I tried changing the endpoint and modifying the Docker compose file in various ways, but I couldn't solve it.

Answer 1

The error message write tcp 192.xxx.xx.4:35630->192.xxx.xx.5:xxxxx: write: connection reset by peer indicates that the Prometheus container is trying to send metrics to the Thanos container on port xxxxx, but the connection is being reset by the peer. This can happen for a few reasons, such as:

• The Thanos container is not listening on port xxxxx.
• There is a firewall or other network device blocking traffic between the Prometheus and Thanos containers.
• The Prometheus and Thanos containers are on different subnets and cannot communicate with each other.
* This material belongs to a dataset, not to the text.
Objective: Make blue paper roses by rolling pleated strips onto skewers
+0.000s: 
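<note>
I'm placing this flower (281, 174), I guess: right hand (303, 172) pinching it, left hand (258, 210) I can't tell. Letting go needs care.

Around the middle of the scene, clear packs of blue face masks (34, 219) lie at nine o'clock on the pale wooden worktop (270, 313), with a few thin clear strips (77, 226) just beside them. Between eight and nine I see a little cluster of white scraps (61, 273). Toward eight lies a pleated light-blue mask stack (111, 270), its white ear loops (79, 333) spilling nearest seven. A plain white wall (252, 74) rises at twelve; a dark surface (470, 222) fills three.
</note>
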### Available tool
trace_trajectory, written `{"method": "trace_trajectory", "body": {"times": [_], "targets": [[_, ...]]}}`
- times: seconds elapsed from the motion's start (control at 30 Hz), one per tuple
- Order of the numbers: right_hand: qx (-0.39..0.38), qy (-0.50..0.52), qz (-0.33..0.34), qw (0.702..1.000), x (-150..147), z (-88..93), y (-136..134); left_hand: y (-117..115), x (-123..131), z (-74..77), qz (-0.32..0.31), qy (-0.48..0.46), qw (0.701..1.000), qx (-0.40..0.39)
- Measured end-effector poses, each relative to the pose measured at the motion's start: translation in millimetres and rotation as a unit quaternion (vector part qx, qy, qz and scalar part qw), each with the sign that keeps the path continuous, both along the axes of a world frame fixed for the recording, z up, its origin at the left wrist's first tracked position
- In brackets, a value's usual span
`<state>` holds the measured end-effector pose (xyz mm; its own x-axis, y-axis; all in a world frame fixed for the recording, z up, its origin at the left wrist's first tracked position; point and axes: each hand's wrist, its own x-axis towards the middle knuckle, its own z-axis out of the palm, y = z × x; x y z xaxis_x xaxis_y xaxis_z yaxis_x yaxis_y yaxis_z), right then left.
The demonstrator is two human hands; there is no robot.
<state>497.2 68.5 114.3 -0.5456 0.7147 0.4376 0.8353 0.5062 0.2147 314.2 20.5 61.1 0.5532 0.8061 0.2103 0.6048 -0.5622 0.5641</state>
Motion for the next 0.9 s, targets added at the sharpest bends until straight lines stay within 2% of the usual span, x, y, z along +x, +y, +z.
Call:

In your case, it is most likely that the Prometheus and Thanos containers are on different subnets and cannot communicate with each other. This is because you mentioned that the EC2 instance is in the public subnet and the EKS cluster is in the private subnet.

To fix this problem, you need to create a VPC peering connection between the public subnet and the private subnet. This will allow the Prometheus and Thanos containers to communicate with each other.

Once you have created a VPC peering connection, you need to update the Prometheus configuration to point to the Thanos endpoint on the private subnet. You can do this by setting the remote_write.targets parameter in the Prometheus configuration file to the Thanos endpoint.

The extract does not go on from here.